Eine Krise stört noch keinen Sommer. Zu diesem Schluß muß man kommen, wenn man in der jüngsten Reiseanalyse des Starnberger Studienkreises für Tourismus die Zahlen zum Reise-Interesse anschaut. Mehr als die Hälfte aller erwachsenen Deutschen, 24 Millionen Menschen, sind entschlossen, 1980 in die Ferien zu reisen. Diese Zahl ist von Jahr zu Jahr und unabhängig von politischen und wirtschaftlichen Einflüssen gewachsen. Die Ziffer der noch Unentschiedenen ist gering wie nie zuvor. Allein die Zahl der Reisewilligen ist fast konstant geblieben.

Die Ergebnisse der Befragung spiegeln jene Expertisen wider, welche im Tourismus ungebrochen eine Wachstumsbranche sehen. Die Starnberger Forscher prognostizieren für das laufende Jahr gut 27,5 Millionen deutscher Urlaubsreisender, weil sie von dem Erfahrungssatz ausgehen, daß etwa die Hälfte der heute noch Unentschlossenen doch die Koffer packt.

Beobachter der Wirtschaftslage meinen, dieses rosarote Bild könne aber durch die gewaltig gestiegenen Energiekosten verdunkelt werden. Der Studienkreis ist dieser Prognose erstmals nachgegangen: Was werden Sie tun, wenn Sie wegen der hohen Energiekosten weniger Geld für den Urlaub haben?
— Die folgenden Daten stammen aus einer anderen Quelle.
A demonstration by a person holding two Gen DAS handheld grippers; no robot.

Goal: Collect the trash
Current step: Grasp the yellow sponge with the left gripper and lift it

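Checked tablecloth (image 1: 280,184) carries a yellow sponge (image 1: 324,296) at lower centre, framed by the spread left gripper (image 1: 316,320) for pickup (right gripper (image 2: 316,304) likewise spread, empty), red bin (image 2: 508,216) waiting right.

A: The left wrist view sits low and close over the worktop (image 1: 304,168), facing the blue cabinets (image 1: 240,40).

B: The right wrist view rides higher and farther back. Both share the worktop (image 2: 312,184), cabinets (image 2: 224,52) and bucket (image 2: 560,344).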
Die Hälfte aller Bürger wird sich dadurch nicht beeinflussen lassen und entweder reisen wie geplant oder zu Hause bleiben, wie ohnehin vorgesehen. Zehn Prozent wollen für die Ferien sparen, beim Essen oder bei Vergnügungen. Ein Großteil der Reisewilligen will am Urlaub selber sparen, also preiswertere Arrangements oder Unterkünfte suchen, weniger weit oder weniger lang verreisen. Knapp zwei Millionen wollen gegebenenfalls auch auf die zweite oder dritte Tour des Jahres verzichten. Immerhin: Es bleibt eine stattliche Zahl von Bürgern, die ihre Urlaubsreise ersatzlos streichen wollen, wenn die Energiepreise zu heftig steigen. 8,6 Millionen Deutsche kalkulieren so.